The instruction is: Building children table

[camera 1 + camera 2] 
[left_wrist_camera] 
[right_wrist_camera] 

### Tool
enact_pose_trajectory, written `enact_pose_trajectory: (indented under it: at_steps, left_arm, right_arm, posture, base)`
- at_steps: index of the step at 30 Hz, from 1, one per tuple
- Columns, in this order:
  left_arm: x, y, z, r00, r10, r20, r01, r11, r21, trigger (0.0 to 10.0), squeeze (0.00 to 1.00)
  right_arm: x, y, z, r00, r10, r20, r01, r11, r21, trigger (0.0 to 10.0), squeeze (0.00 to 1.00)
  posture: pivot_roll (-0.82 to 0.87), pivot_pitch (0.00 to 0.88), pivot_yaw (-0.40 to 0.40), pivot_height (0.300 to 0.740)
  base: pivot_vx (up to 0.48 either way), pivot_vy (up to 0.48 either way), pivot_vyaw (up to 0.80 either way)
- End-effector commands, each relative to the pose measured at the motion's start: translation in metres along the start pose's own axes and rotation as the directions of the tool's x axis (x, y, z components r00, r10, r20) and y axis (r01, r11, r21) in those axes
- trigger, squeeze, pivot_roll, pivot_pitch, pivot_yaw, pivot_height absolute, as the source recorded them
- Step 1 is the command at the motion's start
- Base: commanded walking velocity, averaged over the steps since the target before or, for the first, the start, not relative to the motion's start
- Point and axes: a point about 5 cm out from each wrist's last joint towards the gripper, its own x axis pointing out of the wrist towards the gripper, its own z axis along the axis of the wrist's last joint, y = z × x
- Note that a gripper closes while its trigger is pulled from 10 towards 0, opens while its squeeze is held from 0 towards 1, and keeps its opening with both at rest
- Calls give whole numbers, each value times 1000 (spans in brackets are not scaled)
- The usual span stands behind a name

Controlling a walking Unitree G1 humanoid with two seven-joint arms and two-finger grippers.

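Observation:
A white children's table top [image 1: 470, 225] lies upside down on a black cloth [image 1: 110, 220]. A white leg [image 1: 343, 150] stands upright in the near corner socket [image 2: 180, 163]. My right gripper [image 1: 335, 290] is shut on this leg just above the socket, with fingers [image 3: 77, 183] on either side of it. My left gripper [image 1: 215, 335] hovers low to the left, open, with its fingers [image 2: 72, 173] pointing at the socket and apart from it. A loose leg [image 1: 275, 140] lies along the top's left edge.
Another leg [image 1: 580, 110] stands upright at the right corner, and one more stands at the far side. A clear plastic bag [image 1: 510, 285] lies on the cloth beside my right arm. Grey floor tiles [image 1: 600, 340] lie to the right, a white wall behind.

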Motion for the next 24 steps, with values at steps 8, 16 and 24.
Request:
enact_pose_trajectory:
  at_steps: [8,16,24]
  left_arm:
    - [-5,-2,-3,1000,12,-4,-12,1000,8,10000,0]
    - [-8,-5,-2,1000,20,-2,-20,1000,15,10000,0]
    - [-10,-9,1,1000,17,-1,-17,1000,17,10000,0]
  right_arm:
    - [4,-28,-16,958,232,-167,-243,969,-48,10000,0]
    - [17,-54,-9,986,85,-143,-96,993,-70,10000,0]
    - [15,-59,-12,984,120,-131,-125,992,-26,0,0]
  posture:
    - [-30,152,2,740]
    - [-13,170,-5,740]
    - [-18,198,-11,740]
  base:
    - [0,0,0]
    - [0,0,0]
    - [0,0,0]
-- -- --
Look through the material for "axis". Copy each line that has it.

- End-effector commands, each relative to the pose measured at the motion's start: translation in metres along the start pose's own axes and rotation as the directions of the tool's x axis (x, y, z components r00, r10, r20) and y axis (r01, r11, r21) in those axes
- Point and axes: a point about 5 cm out from each wrist's last joint towards the gripper, its own x axis pointing out of the wrist towards the gripper, its own z axis along the axis of the wrist's last joint, y = z × x

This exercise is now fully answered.